■ Instructions to follow
Within the lines below, the span from the line with "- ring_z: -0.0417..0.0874" to the line with "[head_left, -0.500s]", both ends included, is to be reproduced exactly, with pictures omitted.

Source records
:::::

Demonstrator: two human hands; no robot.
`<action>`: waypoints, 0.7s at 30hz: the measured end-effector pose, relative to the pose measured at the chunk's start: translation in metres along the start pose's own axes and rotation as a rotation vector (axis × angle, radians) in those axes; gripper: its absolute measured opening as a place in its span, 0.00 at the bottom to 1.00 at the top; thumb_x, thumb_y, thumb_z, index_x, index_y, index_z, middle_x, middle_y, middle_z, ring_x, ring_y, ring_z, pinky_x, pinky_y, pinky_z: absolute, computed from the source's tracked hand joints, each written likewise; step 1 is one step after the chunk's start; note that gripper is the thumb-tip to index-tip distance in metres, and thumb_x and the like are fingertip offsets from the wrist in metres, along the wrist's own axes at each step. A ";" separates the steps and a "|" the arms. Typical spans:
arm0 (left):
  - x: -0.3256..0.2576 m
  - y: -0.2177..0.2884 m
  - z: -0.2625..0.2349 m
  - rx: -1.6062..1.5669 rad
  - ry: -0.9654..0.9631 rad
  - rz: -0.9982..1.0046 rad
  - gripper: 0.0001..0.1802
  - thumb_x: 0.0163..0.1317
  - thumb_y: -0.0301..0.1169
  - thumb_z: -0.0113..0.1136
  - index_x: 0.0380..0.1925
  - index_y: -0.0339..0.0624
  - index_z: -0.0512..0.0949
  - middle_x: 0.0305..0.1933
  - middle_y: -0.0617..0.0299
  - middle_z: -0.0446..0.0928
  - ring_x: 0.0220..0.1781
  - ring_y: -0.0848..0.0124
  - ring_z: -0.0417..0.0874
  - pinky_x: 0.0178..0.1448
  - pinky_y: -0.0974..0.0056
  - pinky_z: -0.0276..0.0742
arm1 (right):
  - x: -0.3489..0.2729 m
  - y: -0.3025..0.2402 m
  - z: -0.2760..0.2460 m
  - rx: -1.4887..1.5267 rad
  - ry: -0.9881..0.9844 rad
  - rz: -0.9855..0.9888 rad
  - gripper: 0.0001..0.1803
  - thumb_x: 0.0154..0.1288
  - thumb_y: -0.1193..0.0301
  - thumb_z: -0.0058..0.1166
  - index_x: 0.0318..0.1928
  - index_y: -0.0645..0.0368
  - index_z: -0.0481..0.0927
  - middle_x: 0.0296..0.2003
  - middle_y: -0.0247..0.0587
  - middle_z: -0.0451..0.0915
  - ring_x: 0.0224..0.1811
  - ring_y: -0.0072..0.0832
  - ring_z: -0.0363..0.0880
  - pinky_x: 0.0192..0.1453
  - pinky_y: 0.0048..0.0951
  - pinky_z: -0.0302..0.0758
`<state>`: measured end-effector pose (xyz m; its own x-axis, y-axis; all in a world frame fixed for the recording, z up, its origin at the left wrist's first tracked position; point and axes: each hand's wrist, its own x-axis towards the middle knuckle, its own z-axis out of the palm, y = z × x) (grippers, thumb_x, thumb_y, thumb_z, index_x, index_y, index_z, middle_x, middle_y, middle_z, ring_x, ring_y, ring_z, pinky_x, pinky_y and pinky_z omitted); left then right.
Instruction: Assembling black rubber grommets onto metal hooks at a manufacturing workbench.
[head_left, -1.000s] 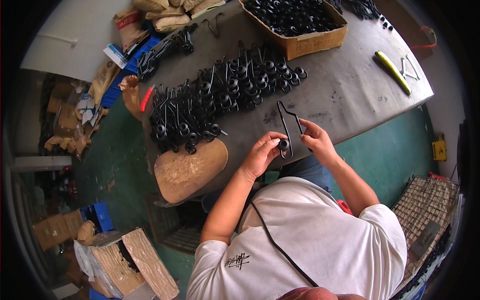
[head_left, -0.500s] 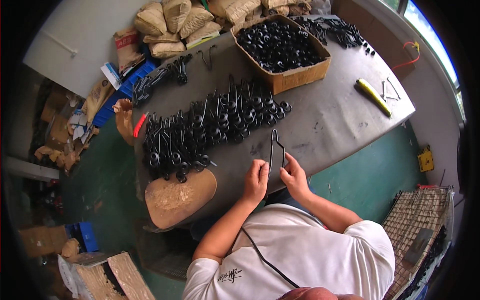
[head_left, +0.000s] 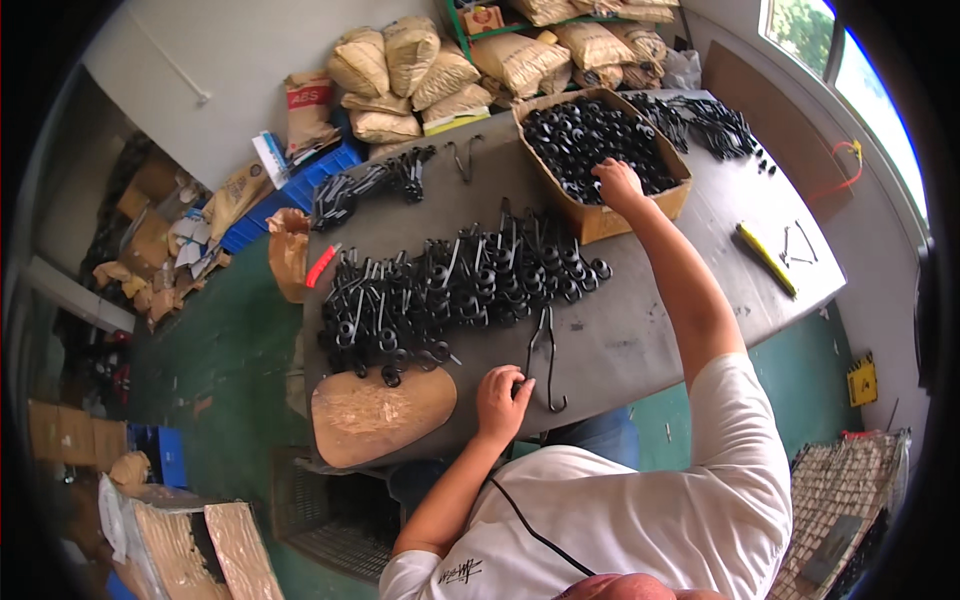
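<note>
My left hand is closed at the table's near edge around one leg of a bent black wire hook. The wire's narrow bend points away from me, and its other leg ends in a small curl on the right. My right arm stretches far forward, with my right hand inside a cardboard box full of small black ring-shaped parts. Its fingers are curled down among the parts, and what they grip is hidden. Left of the wire hook lies a long pile of wire hooks with black rings on them.
A worn tan board lies at the table's near left corner. A red-handled tool is at the left edge, a yellow cutter at the right. More black wires lie behind the box. Stacked sacks stand beyond the table.
My right hand has let go of the wire hook and moved forward into the box of rings. My left hand keeps the wire, lowered a little. The view has shifted.
</note>
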<state>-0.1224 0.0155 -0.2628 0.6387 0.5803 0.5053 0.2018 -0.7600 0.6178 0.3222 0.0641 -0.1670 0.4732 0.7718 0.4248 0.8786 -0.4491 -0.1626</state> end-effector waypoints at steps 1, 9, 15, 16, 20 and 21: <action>0.000 0.001 -0.002 0.025 0.005 0.002 0.11 0.59 0.32 0.66 0.38 0.42 0.76 0.44 0.55 0.80 0.48 0.54 0.79 0.53 0.54 0.74 | 0.016 -0.002 0.010 -0.083 -0.199 -0.018 0.15 0.57 0.75 0.52 0.44 0.55 0.86 0.46 0.44 0.82 0.53 0.42 0.80 0.54 0.39 0.78; 0.002 -0.002 0.004 0.005 0.005 0.033 0.17 0.59 0.36 0.67 0.45 0.45 0.74 0.46 0.58 0.79 0.50 0.57 0.79 0.53 0.54 0.72 | 0.048 0.051 0.060 -0.450 -0.546 -0.289 0.09 0.53 0.71 0.54 0.29 0.58 0.88 0.35 0.51 0.86 0.38 0.46 0.85 0.47 0.40 0.80; -0.003 0.003 0.003 0.020 0.013 0.000 0.20 0.60 0.39 0.66 0.48 0.44 0.74 0.47 0.59 0.80 0.51 0.57 0.80 0.54 0.53 0.73 | 0.006 0.021 0.012 0.213 0.096 0.126 0.17 0.57 0.63 0.66 0.45 0.55 0.80 0.39 0.48 0.79 0.44 0.47 0.79 0.47 0.43 0.77; -0.001 0.005 0.006 0.016 -0.007 0.012 0.22 0.59 0.41 0.66 0.49 0.43 0.74 0.47 0.59 0.80 0.51 0.57 0.80 0.54 0.53 0.73 | 0.004 0.030 0.005 0.280 0.159 0.151 0.17 0.61 0.61 0.64 0.48 0.55 0.81 0.40 0.45 0.80 0.42 0.41 0.81 0.45 0.39 0.78; 0.013 0.020 0.011 0.061 -0.158 -0.212 0.36 0.56 0.49 0.67 0.59 0.40 0.68 0.51 0.52 0.79 0.53 0.52 0.79 0.56 0.50 0.73 | -0.054 -0.004 -0.033 1.467 0.075 0.373 0.18 0.70 0.65 0.58 0.57 0.56 0.75 0.38 0.32 0.77 0.42 0.21 0.80 0.45 0.22 0.77; 0.015 0.018 0.021 0.115 -0.162 -0.228 0.40 0.55 0.51 0.67 0.61 0.38 0.66 0.53 0.49 0.78 0.54 0.51 0.78 0.58 0.50 0.72 | -0.077 -0.009 -0.038 1.637 0.072 0.372 0.18 0.71 0.69 0.56 0.58 0.57 0.73 0.41 0.34 0.80 0.44 0.24 0.81 0.50 0.24 0.78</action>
<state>-0.0935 0.0040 -0.2565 0.6752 0.6928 0.2533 0.4305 -0.6489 0.6274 0.2756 -0.0086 -0.1647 0.6932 0.6972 0.1827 -0.1121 0.3547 -0.9282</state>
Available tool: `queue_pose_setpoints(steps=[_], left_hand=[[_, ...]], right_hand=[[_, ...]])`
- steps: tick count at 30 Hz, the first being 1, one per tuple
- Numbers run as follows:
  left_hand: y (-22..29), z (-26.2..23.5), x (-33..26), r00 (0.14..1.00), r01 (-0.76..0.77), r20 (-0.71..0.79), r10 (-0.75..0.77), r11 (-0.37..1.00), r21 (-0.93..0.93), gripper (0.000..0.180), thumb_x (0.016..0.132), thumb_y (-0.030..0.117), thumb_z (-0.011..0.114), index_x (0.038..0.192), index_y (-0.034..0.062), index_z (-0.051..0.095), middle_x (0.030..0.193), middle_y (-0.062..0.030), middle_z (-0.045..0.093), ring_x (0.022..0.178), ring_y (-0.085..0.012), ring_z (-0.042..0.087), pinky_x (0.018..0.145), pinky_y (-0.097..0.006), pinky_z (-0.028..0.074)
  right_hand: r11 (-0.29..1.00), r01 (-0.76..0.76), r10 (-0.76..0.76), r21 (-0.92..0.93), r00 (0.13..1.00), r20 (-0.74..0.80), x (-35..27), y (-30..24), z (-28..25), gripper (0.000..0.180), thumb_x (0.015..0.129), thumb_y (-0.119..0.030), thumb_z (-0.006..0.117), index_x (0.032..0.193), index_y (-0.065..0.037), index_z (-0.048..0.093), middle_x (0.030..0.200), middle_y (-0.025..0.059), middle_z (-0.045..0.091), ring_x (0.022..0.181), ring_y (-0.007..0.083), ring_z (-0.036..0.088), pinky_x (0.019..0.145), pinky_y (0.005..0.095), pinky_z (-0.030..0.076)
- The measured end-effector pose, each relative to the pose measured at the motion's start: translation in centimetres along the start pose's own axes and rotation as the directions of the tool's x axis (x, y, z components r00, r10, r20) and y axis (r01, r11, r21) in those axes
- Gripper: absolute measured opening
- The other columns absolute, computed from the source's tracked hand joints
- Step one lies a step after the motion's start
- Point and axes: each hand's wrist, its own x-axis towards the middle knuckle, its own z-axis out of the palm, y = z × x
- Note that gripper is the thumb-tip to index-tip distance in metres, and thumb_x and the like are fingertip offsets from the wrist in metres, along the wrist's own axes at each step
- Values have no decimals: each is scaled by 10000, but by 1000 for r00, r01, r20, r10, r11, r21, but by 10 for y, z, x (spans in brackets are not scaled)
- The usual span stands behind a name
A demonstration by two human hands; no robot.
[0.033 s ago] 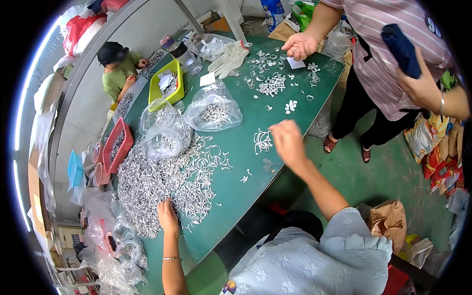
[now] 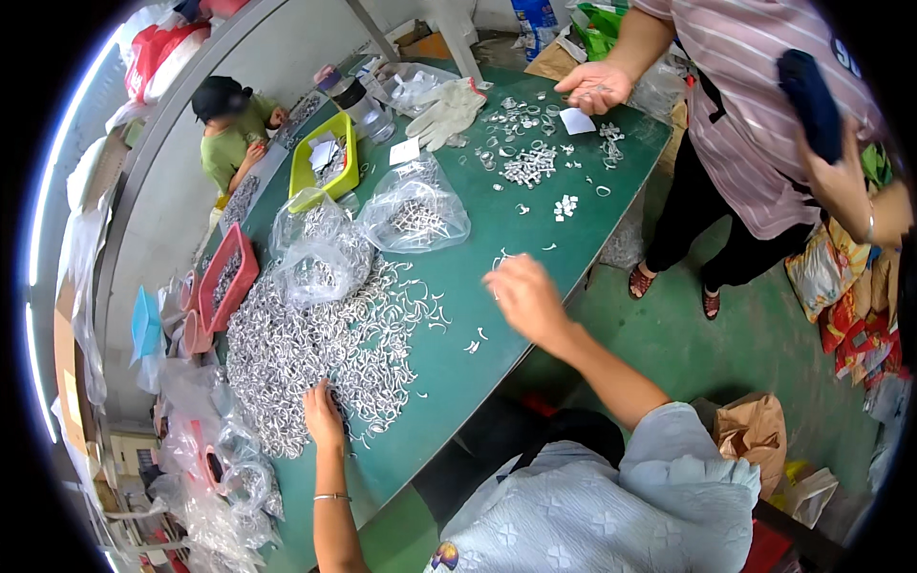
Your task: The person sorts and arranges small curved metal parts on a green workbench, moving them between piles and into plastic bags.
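Observation:
At the near edge of a wide heap of small curved silvery metal pieces (image 2: pixel 287 372), my left hand (image 2: pixel 323 417) touches the pieces with bent fingers held close together. Whatever lies between its fingertips is too small to make out. My right hand (image 2: pixel 527 304) is over a small separate group of similar curved pieces (image 2: pixel 502 258), mostly covering them. Its fingers are curled together, and their contents are hidden. One loose curved piece (image 2: pixel 549 247) lies beyond that hand. A few more pieces (image 2: pixel 475 341) lie between the heap and my right hand.
Clear plastic bags of metal parts (image 2: pixel 415 218), a yellow-green basket (image 2: pixel 351 158), a red basket (image 2: pixel 250 272) and a glove (image 2: pixel 444 115) stand around the green table (image 2: pixel 449 382). Another person's hand (image 2: pixel 602 86) hovers over ring-like parts (image 2: pixel 528 165) at the far right corner.
My right hand has moved left and nearer, covering the small group. A single piece now lies beyond it. The other person's hand has shifted right, palm up. My left hand has barely moved.

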Motion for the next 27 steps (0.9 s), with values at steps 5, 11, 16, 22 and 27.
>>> queue_pose_setpoints(steps=[5,11,16,22,27], left_hand=[[-16,16,-13,993,86,-85,-81,995,58,222,910,69,561,1127,27,586,954,-169,611,900,-358,580,775,-434,485],[-4,11,5,978,169,-123,-170,985,-16,241,903,151,562,1139,108,584,933,-131,620,834,-350,631,691,-455,520],[-2,9,15,941,257,-182,-284,953,-157,238,922,162,575,1149,90,594,944,-148,635,827,-349,639,714,-442,518],[-17,-9,49,931,343,-2,-365,877,-337,358,867,172,663,1201,65,588,1103,-150,608,988,-339,606,797,-442,495],[-31,-11,100,974,226,-6,-226,973,41,617,760,303,761,1302,116,534,1423,-178,393,1328,-406,340,968,-577,399]], right_hand=[[985,69,-140,159,860,491,8,-69,45,255,833,-128,681,1059,-23,627,1004,91,581,993,290,527,883,394,431],[949,183,-315,256,568,761,30,-87,121,533,760,-263,771,1181,-10,562,1111,136,530,1108,321,473,944,415,418],[975,202,-198,97,571,797,48,-103,183,755,780,-465,725,1352,-36,479,1419,253,372,1332,404,316,1087,516,267],[959,223,-256,175,421,870,21,-114,180,632,824,-505,673,1299,-106,557,1423,255,385,1353,404,325,1089,513,278],[936,258,-351,239,653,671,59,-114,205,484,770,-402,752,1145,-115,645,1299,170,511,1237,353,444,1007,494,362]])
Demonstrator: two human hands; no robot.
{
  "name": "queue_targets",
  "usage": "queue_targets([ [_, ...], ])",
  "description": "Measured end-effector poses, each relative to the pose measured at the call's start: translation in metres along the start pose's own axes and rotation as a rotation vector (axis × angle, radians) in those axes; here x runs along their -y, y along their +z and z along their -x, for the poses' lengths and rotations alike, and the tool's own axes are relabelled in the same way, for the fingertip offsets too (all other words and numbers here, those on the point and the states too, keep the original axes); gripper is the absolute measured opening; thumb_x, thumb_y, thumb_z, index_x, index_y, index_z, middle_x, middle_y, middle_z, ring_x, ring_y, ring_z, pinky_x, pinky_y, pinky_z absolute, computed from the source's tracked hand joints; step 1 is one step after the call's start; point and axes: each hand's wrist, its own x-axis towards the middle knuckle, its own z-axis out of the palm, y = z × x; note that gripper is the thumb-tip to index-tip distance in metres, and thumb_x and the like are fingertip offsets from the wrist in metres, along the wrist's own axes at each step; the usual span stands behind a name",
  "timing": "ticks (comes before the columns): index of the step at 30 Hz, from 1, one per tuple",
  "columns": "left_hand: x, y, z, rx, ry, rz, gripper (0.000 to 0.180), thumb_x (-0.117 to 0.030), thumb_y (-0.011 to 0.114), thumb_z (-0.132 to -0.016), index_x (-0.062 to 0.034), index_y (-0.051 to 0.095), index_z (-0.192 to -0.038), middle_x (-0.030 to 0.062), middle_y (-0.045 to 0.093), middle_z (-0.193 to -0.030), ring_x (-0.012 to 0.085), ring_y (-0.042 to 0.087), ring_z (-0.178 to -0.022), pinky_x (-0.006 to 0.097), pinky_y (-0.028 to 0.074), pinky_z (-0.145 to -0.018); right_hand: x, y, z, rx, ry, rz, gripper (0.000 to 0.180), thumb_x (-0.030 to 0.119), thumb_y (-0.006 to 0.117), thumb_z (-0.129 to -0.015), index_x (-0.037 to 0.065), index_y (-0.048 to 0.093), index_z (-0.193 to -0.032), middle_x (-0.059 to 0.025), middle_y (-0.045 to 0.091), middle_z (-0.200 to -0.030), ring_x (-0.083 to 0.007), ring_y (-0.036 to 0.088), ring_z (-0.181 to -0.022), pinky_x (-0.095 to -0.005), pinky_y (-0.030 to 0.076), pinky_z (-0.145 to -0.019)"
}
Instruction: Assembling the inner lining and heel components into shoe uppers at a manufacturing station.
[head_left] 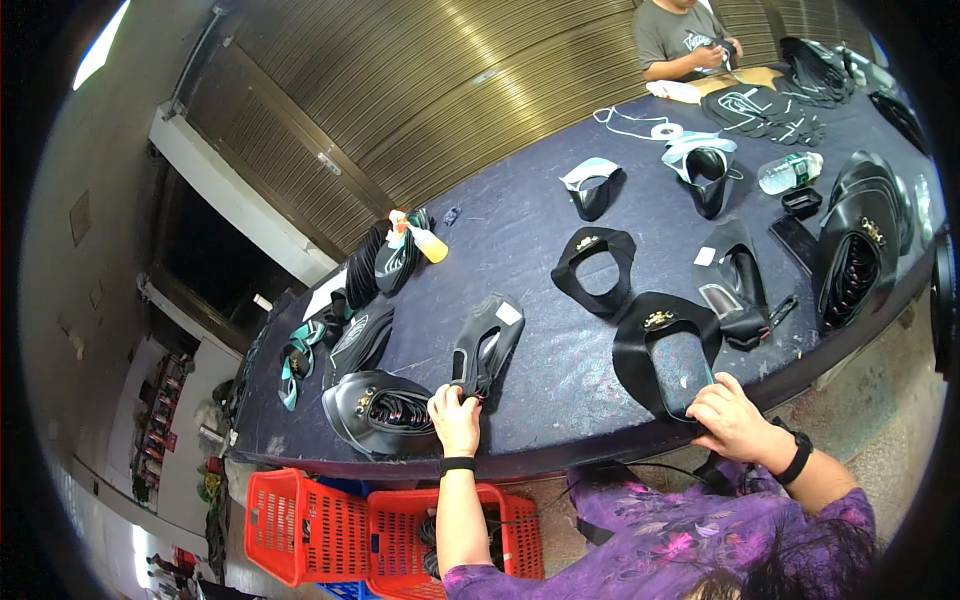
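My left hand [455, 418] is closed on the near end of a dark grey shoe upper [487, 345] with a small white label, lying on the dark-covered table [540, 420]. My right hand [733, 415] pinches the near right end of a black shoe upper [640, 350] bearing a gold ornament; its fingertips are partly hidden. Beyond that piece lies a similar black upper [574, 268] with gold trim. Another grey upper [730, 275] with a white label rests to the right. Just left of my left hand sits a stack of black uppers [350, 415].
Stacked black uppers [865, 235] stand at the right edge, near a phone [793, 243] and a plastic bottle [790, 173]. A bottle of yellow liquid [430, 245] is at the far left. Red baskets [330, 540] stand below the table's front edge. Another person [680, 45] handles a dark piece at the far side.
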Motion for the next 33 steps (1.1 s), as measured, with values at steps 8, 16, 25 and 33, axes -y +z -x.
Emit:
queue_targets([
  [8, 0.040, -0.030, -0.056, -0.030, -0.267, 0.964, 0.009, -0.009, 0.060, -0.071, -0.0060, 0.051, -0.072, 0.0092, 0.050, -0.098, 0.0227, 0.043, -0.097, 0.033, 0.030, -0.089, -0.016, -0.030, -0.011, 0.022, -0.075, -0.217, 0.040, 0.022, 0.076, -0.053, 0.006, 0.054, -0.082, -0.0046, 0.051, -0.072, -0.0247, 0.050, -0.074, -0.0421, 0.031, -0.089],
  [16, -0.046, -0.052, -0.107, -0.142, 0.088, 0.795, 0.010, -0.010, 0.057, -0.073, -0.0014, 0.054, -0.076, 0.0095, 0.051, -0.079, 0.0228, 0.047, -0.074, 0.033, 0.039, -0.067, -0.024, -0.063, -0.018, -0.161, 0.196, -0.618, 0.044, 0.017, 0.076, -0.057, 0.000, 0.054, -0.090, -0.0081, 0.054, -0.086, -0.0189, 0.052, -0.081, -0.0301, 0.041, -0.072],
  [25, -0.201, -0.048, -0.060, 0.144, 0.495, 0.997, 0.010, -0.005, 0.054, -0.074, -0.0004, 0.055, -0.083, 0.0158, 0.058, -0.095, 0.0298, 0.056, -0.081, 0.035, 0.045, -0.070, -0.013, -0.095, -0.024, -0.506, 0.359, -1.336, 0.045, 0.002, 0.069, -0.065, 0.001, 0.046, -0.104, -0.0032, 0.055, -0.096, -0.0108, 0.052, -0.088, -0.0238, 0.041, -0.078],
  [33, -0.236, -0.033, -0.002, 0.262, 0.598, 0.877, 0.013, -0.012, 0.059, -0.071, -0.0050, 0.057, -0.081, 0.0123, 0.053, -0.101, 0.0275, 0.051, -0.091, 0.039, 0.036, -0.080, 0.003, -0.091, -0.027, -0.083, -0.258, -0.317, 0.035, 0.024, 0.073, -0.059, 0.006, 0.051, -0.080, -0.0065, 0.049, -0.075, -0.0248, 0.049, -0.076, -0.0391, 0.037, -0.076],
])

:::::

■ Exercise answer
  - ring_z: -0.0417..0.0874
  - pinky_x: 0.0178..0.1448
  - pinky_y: -0.0974..0.0056
  - pinky_z: -0.0276..0.0742
arm1 (right):
  - x: -0.3489..0.2729 m
  - y: -0.3025..0.2402 m
  - z: -0.2760..0.2460 m
  - rx: -1.4887..1.5267 rad
  - ry: -0.9881..0.9844 rad
  - rz: -0.9855..0.9888 rad
  - gripper: 0.0001..0.1803
  - thumb_x: 0.0154..0.1288
  - thumb_y: -0.1193..0.0301
  - thumb_z: -0.0058..0.1166
  - index_x: 0.0318..0.1928
  - index_y: -0.0645..0.0368
  - index_z: -0.0481..0.0927
  - middle_x: 0.0296..0.2003
  - middle_y: -0.0247..0.0587
  - middle_z: -0.0451..0.0915
  - ring_x: 0.0224..0.1811
  - ring_y: -0.0072..0.0832
  - ring_z: -0.0363..0.0880
  - pinky_x: 0.0192..0.1453
  - pinky_y: 0.0048..0.0951
  - pinky_z: -0.0302..0.0758
`<state>`: measured end-effector pose (xyz m; its own x-axis, y-axis; all in a world frame fixed for the recording, z up, its origin at the left wrist's first tracked position; point and axes: each hand's wrist, its own x-axis towards the middle knuckle, its own z-axis out of the palm, y = z × x) (grippers, thumb_x, thumb_y, thumb_z, index_x, index_y, index_z, middle_x, middle_y, middle_z, ring_x, ring_y, ring_z, pinky_x, pinky_y and pinky_z omitted); left then right.
Instruction: Assembling black rubber grommets onto metal hooks at a manufacturing workbench.
[head_left, -1.000s] 
[head_left, -0.500s] 

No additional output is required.